A: I like that for the most you get out of it what you put in. So you have to work hard for it. You have to be willing to suffer a lot and make sacrifices every day that you’re out there. In the race, you have to be willing to hurt more than the other guys. You have to be tough.
Q: What advice would you give an Olympic cyclist?
A: I’d probably say the most important thing is not to get nervous. I think a lot of people would get nervous.
They’d get real amped up for it, and they wouldn’t sleep the night before. They’d be worried that, maybe, their preparation wasn’t good enough for something.
They’d start off the race, and they’d go too hard and bore themselves up and risk not finishing.
Every time someone would try to get away, they’d be the one trying to chase them down.
Whereas good competitors, they’d sit back and kind of see what happens.
Q: What should viewers be looking for during the event?
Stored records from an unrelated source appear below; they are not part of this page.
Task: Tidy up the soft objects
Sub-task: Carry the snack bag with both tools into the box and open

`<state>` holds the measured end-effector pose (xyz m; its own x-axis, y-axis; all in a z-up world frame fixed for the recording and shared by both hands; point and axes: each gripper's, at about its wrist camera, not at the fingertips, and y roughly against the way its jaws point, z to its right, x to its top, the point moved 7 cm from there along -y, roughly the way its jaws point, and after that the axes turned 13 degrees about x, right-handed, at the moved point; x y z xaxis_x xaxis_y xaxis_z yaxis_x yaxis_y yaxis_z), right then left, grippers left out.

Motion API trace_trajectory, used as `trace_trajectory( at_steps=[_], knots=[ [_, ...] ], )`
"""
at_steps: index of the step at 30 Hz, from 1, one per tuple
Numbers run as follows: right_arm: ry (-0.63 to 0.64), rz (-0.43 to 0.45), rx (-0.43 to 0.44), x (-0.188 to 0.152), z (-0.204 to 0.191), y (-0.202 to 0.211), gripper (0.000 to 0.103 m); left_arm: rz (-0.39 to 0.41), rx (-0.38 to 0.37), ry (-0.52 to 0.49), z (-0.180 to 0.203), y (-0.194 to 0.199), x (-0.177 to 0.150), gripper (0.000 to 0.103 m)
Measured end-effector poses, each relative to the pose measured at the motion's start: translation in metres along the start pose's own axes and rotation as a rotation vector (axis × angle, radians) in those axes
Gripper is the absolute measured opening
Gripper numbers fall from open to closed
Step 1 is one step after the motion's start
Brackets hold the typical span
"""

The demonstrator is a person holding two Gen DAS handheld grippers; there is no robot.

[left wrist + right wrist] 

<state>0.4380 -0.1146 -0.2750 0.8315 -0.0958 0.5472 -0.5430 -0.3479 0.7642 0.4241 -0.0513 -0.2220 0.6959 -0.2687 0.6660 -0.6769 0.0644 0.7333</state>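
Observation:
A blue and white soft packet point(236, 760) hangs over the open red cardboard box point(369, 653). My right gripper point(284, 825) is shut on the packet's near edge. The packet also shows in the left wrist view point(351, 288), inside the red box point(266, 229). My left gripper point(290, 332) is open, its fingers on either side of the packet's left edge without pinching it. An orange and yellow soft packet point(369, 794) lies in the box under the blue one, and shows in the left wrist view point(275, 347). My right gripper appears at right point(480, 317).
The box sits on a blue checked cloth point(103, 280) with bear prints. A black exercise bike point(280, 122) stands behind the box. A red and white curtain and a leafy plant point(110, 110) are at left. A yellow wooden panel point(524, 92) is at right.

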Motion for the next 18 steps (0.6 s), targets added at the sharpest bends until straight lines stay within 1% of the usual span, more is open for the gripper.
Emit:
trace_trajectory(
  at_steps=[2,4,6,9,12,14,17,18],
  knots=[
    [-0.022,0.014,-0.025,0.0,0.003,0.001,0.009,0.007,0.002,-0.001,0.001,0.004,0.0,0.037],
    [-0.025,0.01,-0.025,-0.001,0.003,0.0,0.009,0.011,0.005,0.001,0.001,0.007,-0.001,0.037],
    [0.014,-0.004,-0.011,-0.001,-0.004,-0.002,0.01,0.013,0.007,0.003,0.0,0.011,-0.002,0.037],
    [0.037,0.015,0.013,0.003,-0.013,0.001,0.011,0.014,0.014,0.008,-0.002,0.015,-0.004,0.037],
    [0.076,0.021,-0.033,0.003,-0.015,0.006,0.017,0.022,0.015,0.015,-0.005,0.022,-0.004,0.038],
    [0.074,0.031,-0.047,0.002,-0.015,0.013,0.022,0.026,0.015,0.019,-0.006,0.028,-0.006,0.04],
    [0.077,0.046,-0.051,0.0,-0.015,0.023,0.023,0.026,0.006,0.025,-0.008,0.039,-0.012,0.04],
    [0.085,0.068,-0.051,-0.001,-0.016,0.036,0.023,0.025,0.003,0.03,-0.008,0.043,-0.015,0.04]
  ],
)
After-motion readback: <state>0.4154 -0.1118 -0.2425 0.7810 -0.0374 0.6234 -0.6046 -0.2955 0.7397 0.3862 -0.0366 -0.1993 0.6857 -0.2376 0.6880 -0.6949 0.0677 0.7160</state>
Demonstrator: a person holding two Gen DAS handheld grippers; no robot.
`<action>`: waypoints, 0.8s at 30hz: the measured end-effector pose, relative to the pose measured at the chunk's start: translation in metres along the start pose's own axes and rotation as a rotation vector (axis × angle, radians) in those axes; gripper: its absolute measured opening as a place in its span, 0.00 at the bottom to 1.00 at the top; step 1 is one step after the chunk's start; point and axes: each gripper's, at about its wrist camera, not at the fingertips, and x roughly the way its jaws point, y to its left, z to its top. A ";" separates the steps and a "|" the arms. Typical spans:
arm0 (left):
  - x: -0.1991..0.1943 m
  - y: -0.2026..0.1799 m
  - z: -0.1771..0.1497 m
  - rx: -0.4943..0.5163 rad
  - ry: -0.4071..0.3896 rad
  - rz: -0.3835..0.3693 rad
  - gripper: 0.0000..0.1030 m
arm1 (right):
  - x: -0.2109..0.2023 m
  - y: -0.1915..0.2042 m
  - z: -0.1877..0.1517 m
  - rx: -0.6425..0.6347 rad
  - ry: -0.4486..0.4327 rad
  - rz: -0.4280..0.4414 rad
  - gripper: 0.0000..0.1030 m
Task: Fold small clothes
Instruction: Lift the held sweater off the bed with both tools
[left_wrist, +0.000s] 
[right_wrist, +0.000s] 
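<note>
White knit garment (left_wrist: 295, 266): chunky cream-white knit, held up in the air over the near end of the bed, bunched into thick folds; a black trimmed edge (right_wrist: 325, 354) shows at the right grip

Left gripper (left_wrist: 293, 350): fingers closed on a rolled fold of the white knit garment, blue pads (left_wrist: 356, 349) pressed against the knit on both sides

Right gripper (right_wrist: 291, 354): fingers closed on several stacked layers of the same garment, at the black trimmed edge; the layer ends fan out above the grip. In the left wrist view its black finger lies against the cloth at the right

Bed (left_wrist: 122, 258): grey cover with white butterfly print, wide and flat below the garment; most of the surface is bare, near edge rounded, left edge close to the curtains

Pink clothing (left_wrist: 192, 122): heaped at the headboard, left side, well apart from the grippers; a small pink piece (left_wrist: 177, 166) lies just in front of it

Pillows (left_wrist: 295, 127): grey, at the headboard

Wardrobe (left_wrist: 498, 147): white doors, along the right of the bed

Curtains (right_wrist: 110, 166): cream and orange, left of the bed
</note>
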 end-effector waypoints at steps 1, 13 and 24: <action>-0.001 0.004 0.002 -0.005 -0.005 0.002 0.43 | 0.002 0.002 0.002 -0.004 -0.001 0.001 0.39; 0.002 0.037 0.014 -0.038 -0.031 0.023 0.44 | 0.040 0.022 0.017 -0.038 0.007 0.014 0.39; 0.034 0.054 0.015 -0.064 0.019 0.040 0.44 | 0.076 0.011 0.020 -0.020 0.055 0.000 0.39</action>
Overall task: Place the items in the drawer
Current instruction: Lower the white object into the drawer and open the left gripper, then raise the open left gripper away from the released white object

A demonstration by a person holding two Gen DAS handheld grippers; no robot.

A: I think it’s important to look at the fact that how people race is very dependent on what type of racer they are.
For example, there are some guys that are going to be better at sprinting, so if they can, the last 15 seconds of the race, they’re going to blow everyone away.
But if they try to accelerate 20 minutes from the finish, they’re not going to make it.
Whereas, someone with … a less explosive sprint, they’d attack earlier. … No one strategy fits every rider, and that’s why you see some riders attacking right from the gun because, maybe, they don’t think they stand a chance in the last 30 seconds of the race.
Whereas, another rider, who might be the favorite to win, isn’t going to go with those moves. They’re going to wait — wait for the pack to kind of bring those guys back.